• What you are asked to do:
Exact copy, no pictures: output each line below as it stands.

• Input data:
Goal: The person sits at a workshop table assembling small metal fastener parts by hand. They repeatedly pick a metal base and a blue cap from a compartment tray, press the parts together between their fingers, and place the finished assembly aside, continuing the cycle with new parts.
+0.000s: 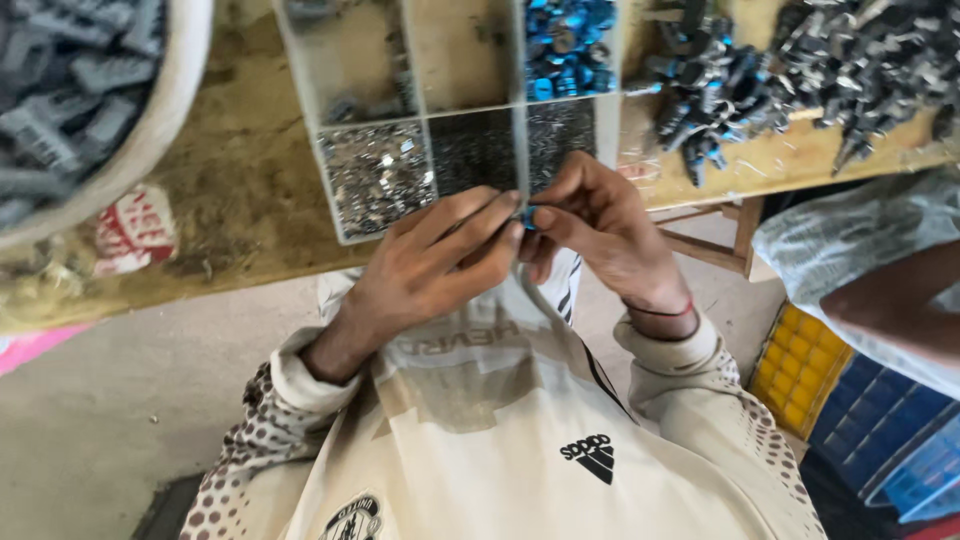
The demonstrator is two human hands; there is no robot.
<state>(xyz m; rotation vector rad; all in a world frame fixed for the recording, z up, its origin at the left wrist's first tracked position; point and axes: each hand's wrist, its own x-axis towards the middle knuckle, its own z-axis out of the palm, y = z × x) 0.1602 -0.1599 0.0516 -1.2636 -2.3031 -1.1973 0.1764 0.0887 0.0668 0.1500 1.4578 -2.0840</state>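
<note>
Small-parts assembly, fitting step in hand: left hand (440, 255) and right hand (590, 225) meet fingertip to fingertip just in front of the compartment tray (300, 90), pinching between them a small blue part (530, 213); the left fingers also seem to hold a thin dark piece against it, too small to tell what. Judged, the next move calls for a fine, steady press or twist at the fingertips, with little room for slip. Tray on the wooden surface (230, 190): near cells hold silvery bits (378, 175) and fine dark bits (472, 150); a far cell holds blue caps (568, 45). Right of the tray, heaps of finished dark-and-blue pieces (710, 95). Far left, a white tub of grey parts (70, 80). At right, another person's arm (890, 300) above yellow and blue crates (800, 365). Nothing stands between hands and tray.
</note>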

• Task response:
Goal: The person sits at a workshop table assembling small metal fastener parts by hand. They repeatedly pick a metal base and a blue cap from a compartment tray, press the parts together between their fingers, and place the finished assembly aside, continuing the cycle with new parts.
+0.000s: 
The demonstrator is two human hands; there is no robot.
<state>(xyz m; rotation vector rad; all in a world frame fixed for the recording, z up, its origin at the left wrist's first tracked position; point and axes: each hand's wrist, its own x-axis towards the middle knuckle, its own z-axis out of the palm, y = z × x) 0.1602 -0.1599 0.0516 -1.2636 -2.3031 -1.1973 0.1764 0.0887 0.0668 0.1500 1.4578 -2.0840</state>
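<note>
Small-parts assembly, fitting step in hand: left hand (440, 255) and right hand (590, 225) meet fingertip to fingertip just in front of the compartment tray (300, 90), pinching between them a small blue part (530, 213); the left fingers also seem to hold a thin dark piece against it, too small to tell what. Judged, the next move calls for a fine, steady press or twist at the fingertips, with little room for slip. Tray on the wooden surface (230, 190): near cells hold silvery bits (378, 175) and fine dark bits (472, 150); a far cell holds blue caps (568, 45). Right of the tray, heaps of finished dark-and-blue pieces (710, 95). Far left, a white tub of grey parts (70, 80). At right, another person's arm (890, 300) above yellow and blue crates (800, 365). Nothing stands between hands and tray.
</note>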

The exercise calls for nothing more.